REQUIRED ACTION:
Among the lines below, take the one holding "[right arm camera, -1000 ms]", the one holding "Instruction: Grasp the", and all lines between them. Set them down exactly.

"""

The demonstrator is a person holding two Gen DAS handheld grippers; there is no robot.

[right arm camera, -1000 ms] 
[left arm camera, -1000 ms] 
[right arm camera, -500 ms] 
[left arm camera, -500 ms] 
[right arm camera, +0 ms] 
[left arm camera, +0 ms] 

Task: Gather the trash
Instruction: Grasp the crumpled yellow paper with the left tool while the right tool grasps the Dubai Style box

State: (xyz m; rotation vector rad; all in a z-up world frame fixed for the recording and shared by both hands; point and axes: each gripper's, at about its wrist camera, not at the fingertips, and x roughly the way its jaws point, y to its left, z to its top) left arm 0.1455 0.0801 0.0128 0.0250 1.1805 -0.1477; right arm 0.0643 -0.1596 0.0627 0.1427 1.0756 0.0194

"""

ANSWER TO THE PROBLEM:
[right arm camera, -1000 ms] 
[left arm camera, -1000 ms] 
[right arm camera, -500 ms] 
[left arm camera, -500 ms] 
[right arm camera, +0 ms] 
[left arm camera, +0 ms] 

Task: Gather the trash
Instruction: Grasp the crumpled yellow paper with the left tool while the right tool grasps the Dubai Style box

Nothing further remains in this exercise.